Pub Date : 2025-01-01 DOI: 10.2352/ei.2025.37.12.hpci-183
Quan Liu, Ruining Deng, Can Cui, Tianyuan Yao, Yuechen Yang, Vishwesh Nath, Bingshan Li, You Chen, Yucheng Tang, Yuankai Huo

Multi-modal learning adeptly integrates visual and textual data, but its application to histopathology image and text analysis remains challenging, particularly with large, high-resolution images like gigapixel Whole Slide Images (WSIs).
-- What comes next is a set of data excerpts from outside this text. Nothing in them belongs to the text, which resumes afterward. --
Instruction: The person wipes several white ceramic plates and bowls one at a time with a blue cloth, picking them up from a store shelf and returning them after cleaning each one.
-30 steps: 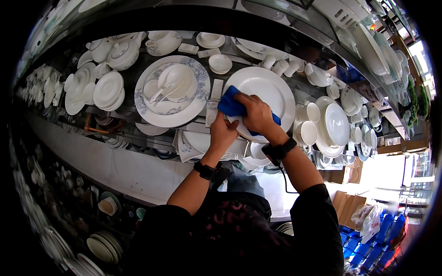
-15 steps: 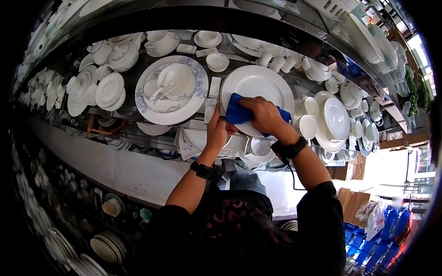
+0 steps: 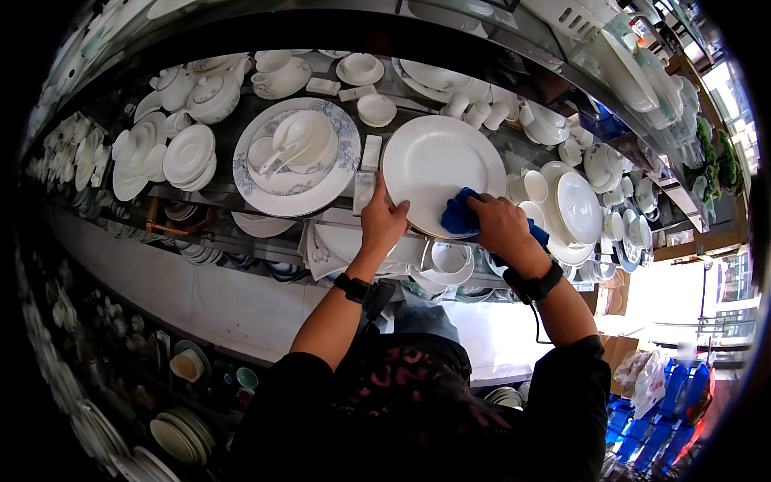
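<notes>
A large round white plate (image 3: 442,165) lies over the glass shelf in front of me. My left hand (image 3: 384,218) grips its lower left rim, thumb on top and fingers at the edge. My right hand (image 3: 506,229) is closed on a blue cloth (image 3: 460,214), which touches the plate's lower right rim. Part of the cloth hangs out below that hand. Left of the plate are small white rectangular dishes (image 3: 372,153) and a blue-patterned plate (image 3: 341,165) bearing a bowl and a spoon (image 3: 297,133).
White cups (image 3: 531,186) and stacked plates (image 3: 578,207) stand close on the right. Lidded tureens (image 3: 214,98) and stacked saucers (image 3: 189,153) fill the left. A shelf edge (image 3: 321,32) runs above. More bowls (image 3: 447,259) sit on a lower shelf.
My right hand has moved right and down with the blue cloth, from the plate's middle to its lower right rim. My left thumb now lies on the plate's rim.
</notes>
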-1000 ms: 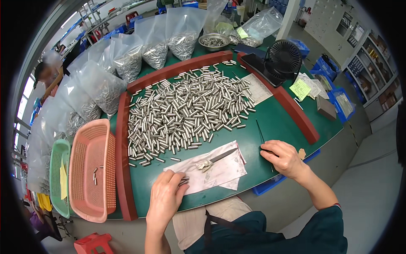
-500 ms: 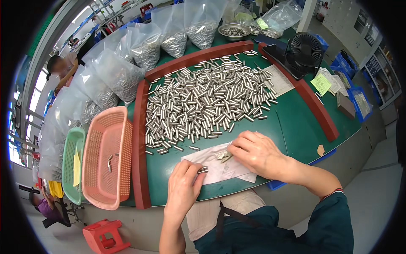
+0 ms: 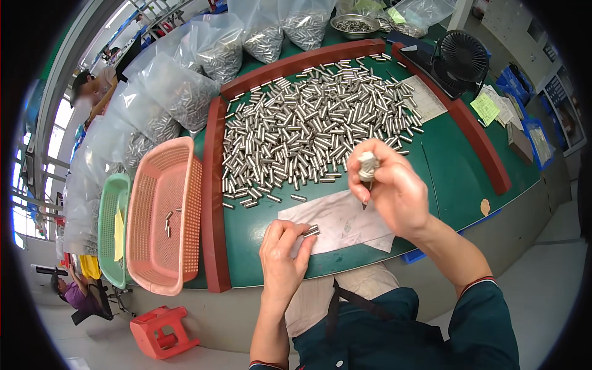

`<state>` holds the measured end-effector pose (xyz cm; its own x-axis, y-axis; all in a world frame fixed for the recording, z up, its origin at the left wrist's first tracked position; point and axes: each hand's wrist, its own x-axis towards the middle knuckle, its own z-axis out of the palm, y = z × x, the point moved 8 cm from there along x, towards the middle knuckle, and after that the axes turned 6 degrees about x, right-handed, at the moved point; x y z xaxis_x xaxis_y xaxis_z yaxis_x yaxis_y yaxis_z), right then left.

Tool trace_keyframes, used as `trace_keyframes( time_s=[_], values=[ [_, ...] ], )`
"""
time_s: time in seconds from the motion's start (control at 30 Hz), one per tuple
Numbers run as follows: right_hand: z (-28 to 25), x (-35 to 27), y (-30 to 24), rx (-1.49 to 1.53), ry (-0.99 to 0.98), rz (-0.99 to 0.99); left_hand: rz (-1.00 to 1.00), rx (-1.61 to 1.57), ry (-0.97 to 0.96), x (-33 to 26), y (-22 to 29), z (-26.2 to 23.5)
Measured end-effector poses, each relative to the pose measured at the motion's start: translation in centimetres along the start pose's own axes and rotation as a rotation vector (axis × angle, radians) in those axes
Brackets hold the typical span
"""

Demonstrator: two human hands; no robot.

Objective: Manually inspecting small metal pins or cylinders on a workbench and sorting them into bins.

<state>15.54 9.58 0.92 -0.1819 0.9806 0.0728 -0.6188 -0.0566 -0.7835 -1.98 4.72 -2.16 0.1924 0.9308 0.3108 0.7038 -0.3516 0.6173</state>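
Observation:
My left hand [image 3: 281,254] rests at the near left of a pale cloth [image 3: 336,213], its thumb and fingers closed around short metal pins [image 3: 311,231] lying side by side. Raised above the cloth's right part, my right hand [image 3: 404,194] grips a slim tool with a white wrapped handle [image 3: 368,163]. The tool's dark pointed tip shows below my fingers; its exact kind is unclear. Beyond the cloth spreads a large heap of shiny cylindrical metal pins [image 3: 308,126] on the green tabletop [image 3: 453,166].
Red-brown rails [image 3: 216,203] border the heap. On the left stand a pink basket [image 3: 194,216] with a few pins and a green basket [image 3: 114,265]. Bags of pins [image 3: 185,102], a metal bowl [image 3: 354,34] and a black fan [image 3: 462,61] stand farther back. Other people are at left.
My right hand has risen off the cloth, lifting the white-handled tool. My left hand keeps the metal pins at the cloth. The whole view has shifted slightly.

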Motion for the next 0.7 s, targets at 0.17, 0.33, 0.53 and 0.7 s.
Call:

Current methods typically rely on manual region labeling or multi-stage learning to assemble local representations (e.g., patch-level) into global features (e.g., slide-level). However, there is no effective way to integrate multi-scale image representations with text data in a seamless end-to-end process. In this study, we introduce Multi-Level Text-Guided Representation End-to-End Learning (mTREE). This novel text-guided approach effectively captures multi-scale WSI representations by utilizing information from accompanying textual pathology information. mTREE innovatively combines - the localization of key areas ("global-to-local") and the development of a WSI-level image-text representation ("local-to-global") - into a unified, end-to-end learning framework. In this model, textual information serves a dual purpose: firstly, functioning as an attention map to accurately identify key areas, and secondly, acting as a conduit for integrating textual features into the comprehensive representation of the image. Our study demonstrates the effectiveness of mTREE through quantitative analyses in two image-related tasks: classification and survival prediction, showcasing its remarkable superiority over baselines. Code and trained models are made available at https://github.com/hrlblab/mTREE.

多模式学习熟练地集成了视觉和文本数据,但其在组织病理学图像和文本分析中的应用仍然具有挑战性,特别是对于像千兆像素整张幻灯片图像(wsi)这样的大型高分辨率图像。当前的方法通常依赖于手动区域标记或多阶段学习来将局部表示(例如,补丁级)组装成全局特征(例如,幻灯片级)。然而,目前还没有一种有效的方法将多尺度图像表示与文本数据无缝地集成到一个端到端的过程中。在本研究中,我们引入了多层次文本引导表示端到端学习(mTREE)。这种新颖的文本引导方法通过利用伴随文本病理信息的信息有效地捕获多尺度WSI表示。mTREE创新地将关键区域的本地化(“全局到局部”)和wsi级别图像-文本表示(“局部到全局”)的开发结合为统一的端到端学习框架。在该模型中,文本信息有双重作用:首先,作为注意图,准确识别关键区域;其次,作为将文本特征整合到图像的综合表示中的管道。我们的研究通过定量分析证明了mTREE在两个图像相关任务中的有效性:分类和生存预测,显示了它比基线的显著优势。代码和经过训练的模型可在https://github.com/hrlblab/mTREE上获得。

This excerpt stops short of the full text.